■ Problem to solve ■
Restrict the output to the lines below starting at the one that contains "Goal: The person" and ending at the one that contains "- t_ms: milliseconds", and restate them word for word, both ends included.

********************

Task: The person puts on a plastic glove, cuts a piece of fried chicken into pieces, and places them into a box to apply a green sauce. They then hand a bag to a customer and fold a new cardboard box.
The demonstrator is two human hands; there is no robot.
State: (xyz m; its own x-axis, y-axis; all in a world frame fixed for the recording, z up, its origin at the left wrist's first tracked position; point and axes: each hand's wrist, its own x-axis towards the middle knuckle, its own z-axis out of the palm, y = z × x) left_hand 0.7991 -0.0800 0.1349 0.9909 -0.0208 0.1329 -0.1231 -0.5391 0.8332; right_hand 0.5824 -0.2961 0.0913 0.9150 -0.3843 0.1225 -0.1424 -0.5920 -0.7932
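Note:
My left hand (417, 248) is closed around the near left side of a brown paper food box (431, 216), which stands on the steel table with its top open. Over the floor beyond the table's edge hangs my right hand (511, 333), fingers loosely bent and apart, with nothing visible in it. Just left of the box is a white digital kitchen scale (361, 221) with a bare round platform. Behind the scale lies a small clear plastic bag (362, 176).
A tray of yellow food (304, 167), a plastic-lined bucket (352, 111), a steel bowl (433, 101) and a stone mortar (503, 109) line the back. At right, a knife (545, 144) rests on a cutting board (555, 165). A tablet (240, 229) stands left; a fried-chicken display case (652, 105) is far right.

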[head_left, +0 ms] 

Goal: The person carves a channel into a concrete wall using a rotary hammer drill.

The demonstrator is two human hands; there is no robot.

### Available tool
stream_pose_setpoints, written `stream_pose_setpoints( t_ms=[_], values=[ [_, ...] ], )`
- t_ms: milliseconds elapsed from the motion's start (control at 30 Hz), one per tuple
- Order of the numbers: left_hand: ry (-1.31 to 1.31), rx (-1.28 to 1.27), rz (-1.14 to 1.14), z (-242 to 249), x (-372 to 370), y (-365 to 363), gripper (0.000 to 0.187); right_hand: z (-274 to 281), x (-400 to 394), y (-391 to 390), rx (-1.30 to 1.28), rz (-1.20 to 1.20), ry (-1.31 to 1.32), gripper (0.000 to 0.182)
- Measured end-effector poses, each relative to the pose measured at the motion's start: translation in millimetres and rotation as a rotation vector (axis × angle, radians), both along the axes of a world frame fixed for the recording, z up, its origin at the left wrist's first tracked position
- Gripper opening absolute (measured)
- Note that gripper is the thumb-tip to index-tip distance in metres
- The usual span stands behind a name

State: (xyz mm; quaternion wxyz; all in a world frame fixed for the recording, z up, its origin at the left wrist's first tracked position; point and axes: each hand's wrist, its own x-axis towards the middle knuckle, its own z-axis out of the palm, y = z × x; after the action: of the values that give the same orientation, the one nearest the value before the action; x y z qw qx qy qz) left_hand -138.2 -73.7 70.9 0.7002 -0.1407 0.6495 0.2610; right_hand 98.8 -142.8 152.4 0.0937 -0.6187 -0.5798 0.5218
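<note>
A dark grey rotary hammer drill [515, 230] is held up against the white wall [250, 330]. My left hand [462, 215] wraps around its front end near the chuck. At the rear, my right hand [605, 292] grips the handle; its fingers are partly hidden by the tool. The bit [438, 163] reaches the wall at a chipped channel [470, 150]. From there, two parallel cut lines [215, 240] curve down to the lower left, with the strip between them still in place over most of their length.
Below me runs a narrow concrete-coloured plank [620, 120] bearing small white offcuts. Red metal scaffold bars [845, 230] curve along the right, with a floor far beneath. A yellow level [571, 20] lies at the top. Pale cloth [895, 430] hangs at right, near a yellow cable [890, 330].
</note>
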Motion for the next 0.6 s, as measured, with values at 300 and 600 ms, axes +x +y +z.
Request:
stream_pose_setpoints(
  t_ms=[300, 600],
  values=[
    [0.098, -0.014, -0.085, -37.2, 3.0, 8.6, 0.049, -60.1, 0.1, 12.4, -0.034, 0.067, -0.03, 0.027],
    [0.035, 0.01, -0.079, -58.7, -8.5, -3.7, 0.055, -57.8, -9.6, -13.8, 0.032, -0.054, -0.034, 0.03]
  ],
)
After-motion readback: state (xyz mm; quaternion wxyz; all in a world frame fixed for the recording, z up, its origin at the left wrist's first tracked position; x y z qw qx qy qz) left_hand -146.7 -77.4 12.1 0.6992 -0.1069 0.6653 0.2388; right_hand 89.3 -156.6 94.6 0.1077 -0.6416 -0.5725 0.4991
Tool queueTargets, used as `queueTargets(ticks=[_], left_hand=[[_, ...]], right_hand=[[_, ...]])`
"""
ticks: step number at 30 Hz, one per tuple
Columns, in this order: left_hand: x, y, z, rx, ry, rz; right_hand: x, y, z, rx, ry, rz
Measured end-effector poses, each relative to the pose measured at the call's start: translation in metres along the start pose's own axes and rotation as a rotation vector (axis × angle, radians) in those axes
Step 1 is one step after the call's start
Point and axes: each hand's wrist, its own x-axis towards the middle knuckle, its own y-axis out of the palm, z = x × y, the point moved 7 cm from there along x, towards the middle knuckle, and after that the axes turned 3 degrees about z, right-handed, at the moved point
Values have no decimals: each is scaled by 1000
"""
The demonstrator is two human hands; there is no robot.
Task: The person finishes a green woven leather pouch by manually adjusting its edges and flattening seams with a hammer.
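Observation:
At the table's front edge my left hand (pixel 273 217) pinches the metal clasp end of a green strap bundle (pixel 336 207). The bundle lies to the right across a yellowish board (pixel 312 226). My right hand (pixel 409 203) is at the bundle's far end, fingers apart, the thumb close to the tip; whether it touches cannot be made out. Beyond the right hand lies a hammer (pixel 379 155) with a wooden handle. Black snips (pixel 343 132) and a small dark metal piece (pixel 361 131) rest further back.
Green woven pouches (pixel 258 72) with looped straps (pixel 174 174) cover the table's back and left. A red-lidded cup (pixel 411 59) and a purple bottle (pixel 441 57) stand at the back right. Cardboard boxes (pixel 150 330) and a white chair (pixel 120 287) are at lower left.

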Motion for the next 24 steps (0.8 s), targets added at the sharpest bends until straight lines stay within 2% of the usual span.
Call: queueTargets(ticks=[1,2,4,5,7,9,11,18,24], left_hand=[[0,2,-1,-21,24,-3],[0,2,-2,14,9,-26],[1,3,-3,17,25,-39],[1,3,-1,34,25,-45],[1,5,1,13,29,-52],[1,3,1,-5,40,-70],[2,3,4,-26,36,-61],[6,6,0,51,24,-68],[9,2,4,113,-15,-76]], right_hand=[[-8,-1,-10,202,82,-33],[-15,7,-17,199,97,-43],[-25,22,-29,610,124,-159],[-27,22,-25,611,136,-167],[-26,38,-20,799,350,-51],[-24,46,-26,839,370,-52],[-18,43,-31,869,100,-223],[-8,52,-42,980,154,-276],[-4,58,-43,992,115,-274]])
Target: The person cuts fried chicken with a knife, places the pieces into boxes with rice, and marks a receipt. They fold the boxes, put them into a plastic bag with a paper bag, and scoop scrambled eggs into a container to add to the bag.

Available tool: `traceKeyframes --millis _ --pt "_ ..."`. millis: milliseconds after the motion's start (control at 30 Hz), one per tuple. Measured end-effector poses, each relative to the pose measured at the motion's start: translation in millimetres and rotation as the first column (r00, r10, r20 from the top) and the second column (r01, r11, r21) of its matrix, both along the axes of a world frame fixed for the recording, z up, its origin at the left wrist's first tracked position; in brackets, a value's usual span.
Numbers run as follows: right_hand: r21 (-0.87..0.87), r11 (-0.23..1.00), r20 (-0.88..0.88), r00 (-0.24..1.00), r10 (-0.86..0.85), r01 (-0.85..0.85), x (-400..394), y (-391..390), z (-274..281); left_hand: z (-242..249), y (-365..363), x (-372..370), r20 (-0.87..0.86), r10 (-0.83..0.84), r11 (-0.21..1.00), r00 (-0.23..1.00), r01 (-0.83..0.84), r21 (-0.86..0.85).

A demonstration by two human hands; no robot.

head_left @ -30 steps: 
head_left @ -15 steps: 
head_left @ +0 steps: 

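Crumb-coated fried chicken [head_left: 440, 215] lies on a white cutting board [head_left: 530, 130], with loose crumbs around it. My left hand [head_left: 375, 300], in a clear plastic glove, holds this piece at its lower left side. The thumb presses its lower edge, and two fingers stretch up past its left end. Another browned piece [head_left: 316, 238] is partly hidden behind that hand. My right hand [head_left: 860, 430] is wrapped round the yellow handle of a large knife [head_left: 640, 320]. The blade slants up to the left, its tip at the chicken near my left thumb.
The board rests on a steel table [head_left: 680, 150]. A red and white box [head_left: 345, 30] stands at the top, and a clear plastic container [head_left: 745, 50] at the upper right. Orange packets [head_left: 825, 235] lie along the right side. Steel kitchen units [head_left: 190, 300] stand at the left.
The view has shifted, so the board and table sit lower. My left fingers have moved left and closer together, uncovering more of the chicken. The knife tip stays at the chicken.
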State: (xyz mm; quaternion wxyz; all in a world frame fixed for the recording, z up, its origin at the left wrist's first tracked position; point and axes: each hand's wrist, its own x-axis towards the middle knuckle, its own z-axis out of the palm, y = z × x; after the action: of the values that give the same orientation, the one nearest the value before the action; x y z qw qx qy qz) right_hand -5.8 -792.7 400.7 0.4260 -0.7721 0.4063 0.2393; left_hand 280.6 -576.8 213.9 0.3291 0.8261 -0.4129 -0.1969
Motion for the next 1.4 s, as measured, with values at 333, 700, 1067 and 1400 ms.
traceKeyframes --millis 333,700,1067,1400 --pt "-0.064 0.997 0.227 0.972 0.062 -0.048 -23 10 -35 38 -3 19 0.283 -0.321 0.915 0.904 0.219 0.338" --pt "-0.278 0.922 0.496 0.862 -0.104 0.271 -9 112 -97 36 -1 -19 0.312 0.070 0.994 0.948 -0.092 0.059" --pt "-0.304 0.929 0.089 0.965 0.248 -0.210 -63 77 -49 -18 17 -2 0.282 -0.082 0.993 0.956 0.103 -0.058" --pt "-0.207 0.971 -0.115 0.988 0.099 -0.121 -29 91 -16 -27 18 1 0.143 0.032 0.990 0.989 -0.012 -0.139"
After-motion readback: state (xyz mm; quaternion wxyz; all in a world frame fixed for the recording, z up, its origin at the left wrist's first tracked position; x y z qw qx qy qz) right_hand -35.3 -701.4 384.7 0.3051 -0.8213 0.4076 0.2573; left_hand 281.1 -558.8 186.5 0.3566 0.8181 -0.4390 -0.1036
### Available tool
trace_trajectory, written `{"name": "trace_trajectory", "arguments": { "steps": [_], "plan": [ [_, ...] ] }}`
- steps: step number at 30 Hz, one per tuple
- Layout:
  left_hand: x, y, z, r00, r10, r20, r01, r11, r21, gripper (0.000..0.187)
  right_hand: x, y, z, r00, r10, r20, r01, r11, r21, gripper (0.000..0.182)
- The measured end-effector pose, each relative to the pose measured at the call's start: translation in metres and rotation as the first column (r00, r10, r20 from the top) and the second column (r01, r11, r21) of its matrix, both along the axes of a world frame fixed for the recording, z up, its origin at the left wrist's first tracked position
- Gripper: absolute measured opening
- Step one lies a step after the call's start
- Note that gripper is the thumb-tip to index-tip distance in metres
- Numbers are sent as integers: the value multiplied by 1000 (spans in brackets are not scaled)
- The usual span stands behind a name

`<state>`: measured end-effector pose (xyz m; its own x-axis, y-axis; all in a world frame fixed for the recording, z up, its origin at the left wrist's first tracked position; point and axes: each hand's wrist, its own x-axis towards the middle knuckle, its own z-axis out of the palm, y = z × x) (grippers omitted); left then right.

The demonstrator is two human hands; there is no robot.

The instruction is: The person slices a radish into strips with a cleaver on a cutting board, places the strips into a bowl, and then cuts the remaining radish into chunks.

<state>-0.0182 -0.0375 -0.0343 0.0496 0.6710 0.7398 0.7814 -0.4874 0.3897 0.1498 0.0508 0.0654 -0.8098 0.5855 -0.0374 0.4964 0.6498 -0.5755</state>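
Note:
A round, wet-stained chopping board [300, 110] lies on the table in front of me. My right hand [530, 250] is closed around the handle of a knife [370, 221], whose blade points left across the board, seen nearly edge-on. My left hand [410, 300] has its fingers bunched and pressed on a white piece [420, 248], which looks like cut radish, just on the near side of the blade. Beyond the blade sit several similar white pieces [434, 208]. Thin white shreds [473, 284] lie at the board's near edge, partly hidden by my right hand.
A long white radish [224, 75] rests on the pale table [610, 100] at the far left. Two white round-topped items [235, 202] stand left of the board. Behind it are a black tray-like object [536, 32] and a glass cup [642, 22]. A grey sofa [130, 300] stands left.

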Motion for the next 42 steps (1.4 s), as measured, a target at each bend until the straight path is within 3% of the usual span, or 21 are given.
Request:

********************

■ Written response ■
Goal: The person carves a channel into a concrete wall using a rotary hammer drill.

The demonstrator is two human hands; there is no robot.

### Available tool
stream_pose_setpoints, written `stream_pose_setpoints( t_ms=[_], values=[ [_, ...] ], )`
- t_ms: milliseconds elapsed from the motion's start (control at 30 Hz), one per tuple

The full answer has now been given.